[Task details] An exact reproduction is needed of every line from the beginning of the data down to and including the line that contains "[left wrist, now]", minus the pictures.

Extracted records

.....

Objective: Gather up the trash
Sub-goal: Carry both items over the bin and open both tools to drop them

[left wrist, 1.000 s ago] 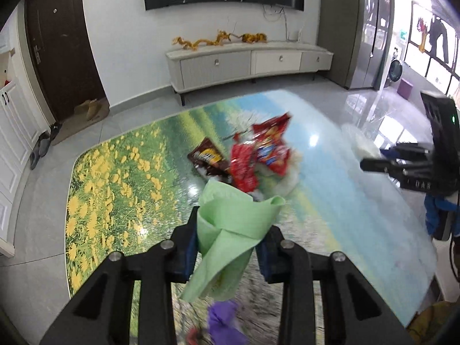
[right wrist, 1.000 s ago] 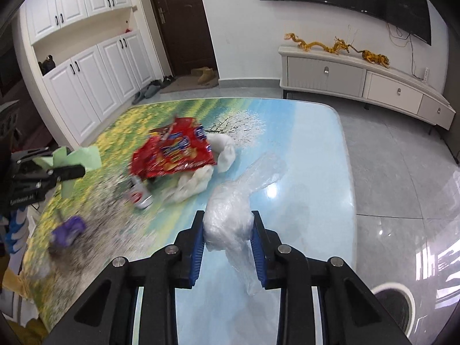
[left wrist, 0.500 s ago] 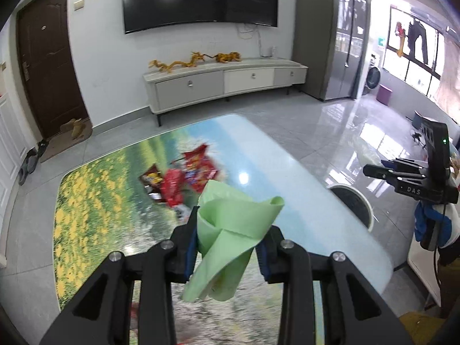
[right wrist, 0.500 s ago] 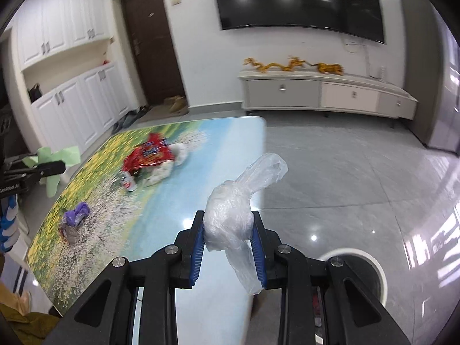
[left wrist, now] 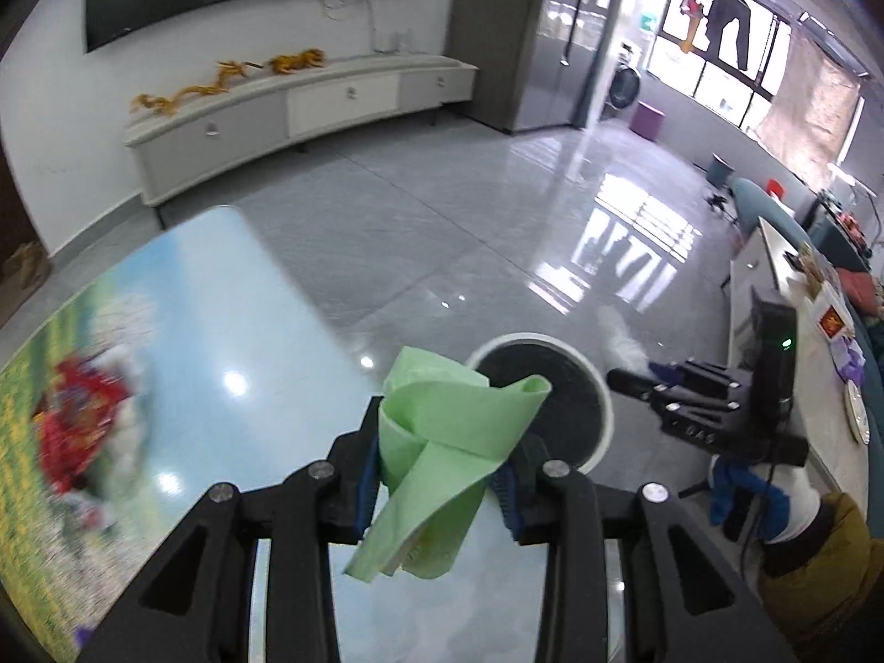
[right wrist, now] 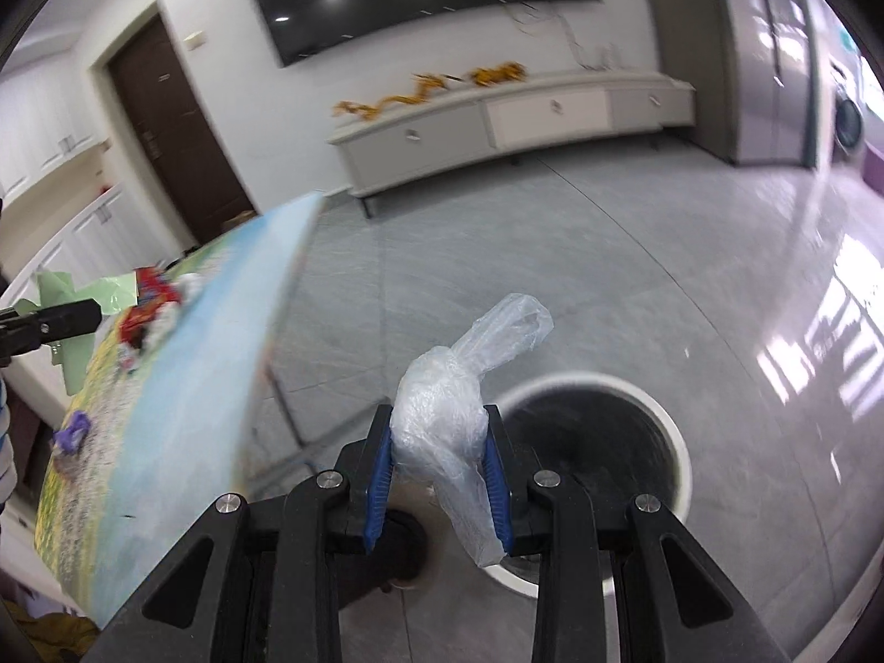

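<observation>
My left gripper [left wrist: 447, 431] grips a crumpled green paper [left wrist: 436, 475] between its blue pads, and its jaws are opening slightly. It hangs over the table's right edge, close to the round white-rimmed trash bin [left wrist: 519, 338] on the floor. My right gripper [right wrist: 436, 420] is shut on a bunched clear plastic bag [right wrist: 508, 326], just left of and above the bin [right wrist: 585, 378]. In the left wrist view the right gripper [left wrist: 635, 381] shows beside the bin. Red snack wrappers [left wrist: 77, 442] lie blurred on the table [left wrist: 221, 304].
The table [right wrist: 182, 387] with its landscape print fills the left, with a purple scrap [right wrist: 72, 431] near its front. A person's gloved hand [left wrist: 773, 503] holds the right gripper. A white counter [left wrist: 790, 331] stands at the right. A long TV cabinet [left wrist: 309, 105] lines the far wall.
Both grippers have swung right, away from the wrapper pile, to the table's edge and the floor bin. The green paper and the plastic bag are still held.
</observation>
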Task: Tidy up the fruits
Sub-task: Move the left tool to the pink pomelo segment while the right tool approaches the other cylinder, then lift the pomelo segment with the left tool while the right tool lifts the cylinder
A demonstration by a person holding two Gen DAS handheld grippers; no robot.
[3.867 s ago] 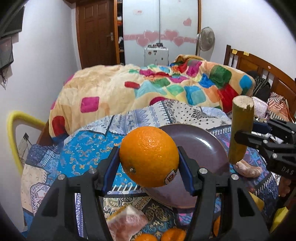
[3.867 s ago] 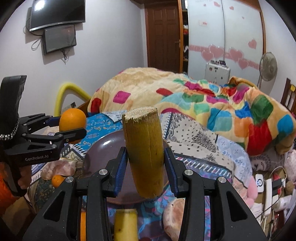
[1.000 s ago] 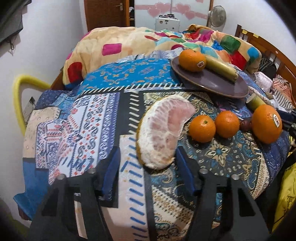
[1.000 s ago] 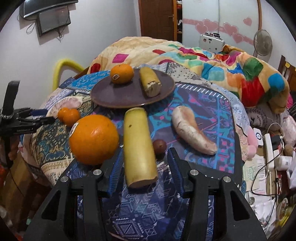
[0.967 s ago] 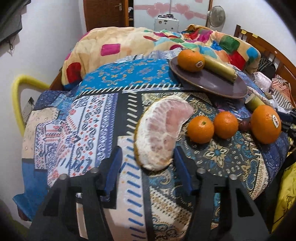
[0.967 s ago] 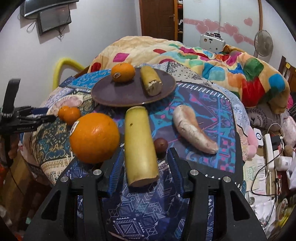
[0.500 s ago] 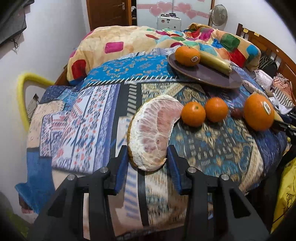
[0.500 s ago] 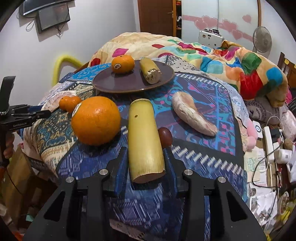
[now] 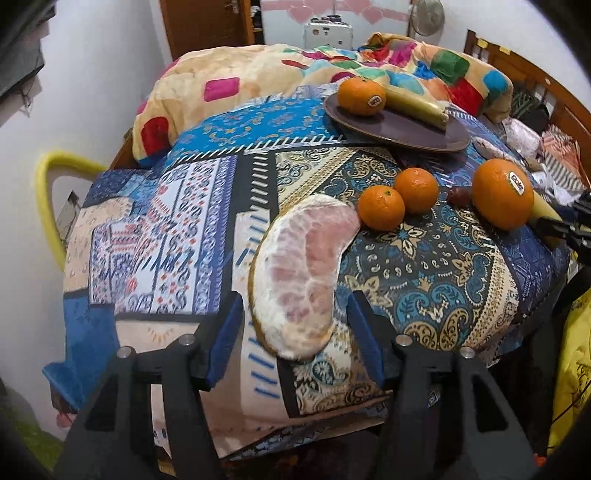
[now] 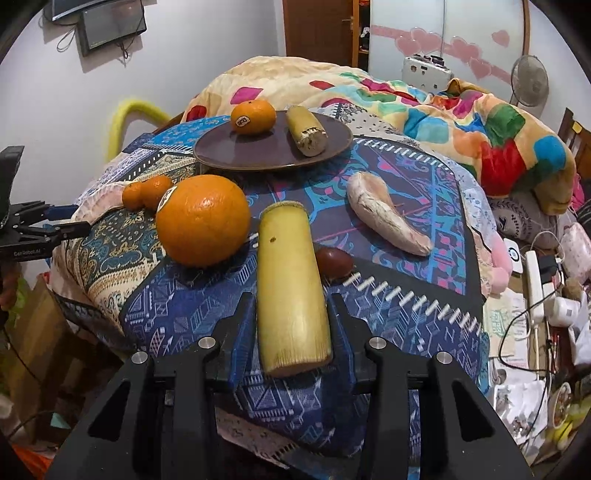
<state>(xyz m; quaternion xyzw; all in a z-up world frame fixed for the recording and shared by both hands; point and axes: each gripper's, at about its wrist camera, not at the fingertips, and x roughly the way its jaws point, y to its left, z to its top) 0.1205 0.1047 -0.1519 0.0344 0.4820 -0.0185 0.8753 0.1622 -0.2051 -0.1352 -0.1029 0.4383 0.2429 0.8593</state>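
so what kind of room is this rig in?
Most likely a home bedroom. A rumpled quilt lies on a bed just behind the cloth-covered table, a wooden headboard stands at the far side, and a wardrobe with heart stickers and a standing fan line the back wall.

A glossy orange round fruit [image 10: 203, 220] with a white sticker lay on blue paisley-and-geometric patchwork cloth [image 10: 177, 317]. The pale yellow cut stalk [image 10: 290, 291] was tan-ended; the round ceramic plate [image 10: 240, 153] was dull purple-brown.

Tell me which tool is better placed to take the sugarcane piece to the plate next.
Right: the right tool already straddles the sugarcane piece; the left tool brackets the pomelo segment.
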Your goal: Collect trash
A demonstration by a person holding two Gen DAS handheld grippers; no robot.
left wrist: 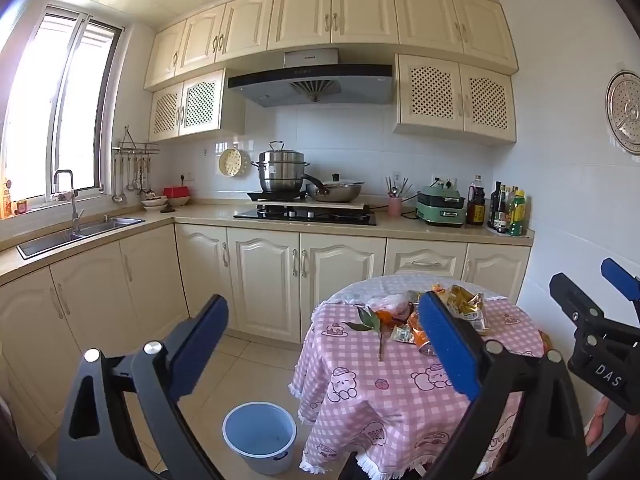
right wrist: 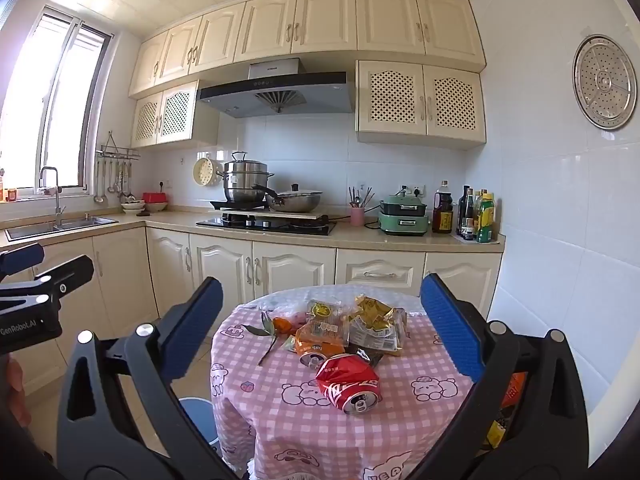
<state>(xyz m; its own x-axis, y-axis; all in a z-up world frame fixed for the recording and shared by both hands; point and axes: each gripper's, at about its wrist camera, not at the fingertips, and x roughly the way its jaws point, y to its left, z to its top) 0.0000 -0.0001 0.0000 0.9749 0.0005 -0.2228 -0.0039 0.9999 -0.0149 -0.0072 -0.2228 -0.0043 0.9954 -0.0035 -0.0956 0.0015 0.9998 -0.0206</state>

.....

[Response to the task]
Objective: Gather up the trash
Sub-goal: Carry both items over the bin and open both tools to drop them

[left wrist, 1.000 s ago] 
[right wrist, 1.000 s ago] 
[left wrist, 0.500 s ago] 
[right wrist, 0.500 s ago] 
[left wrist, now] 

No part of the exercise is left unanswered.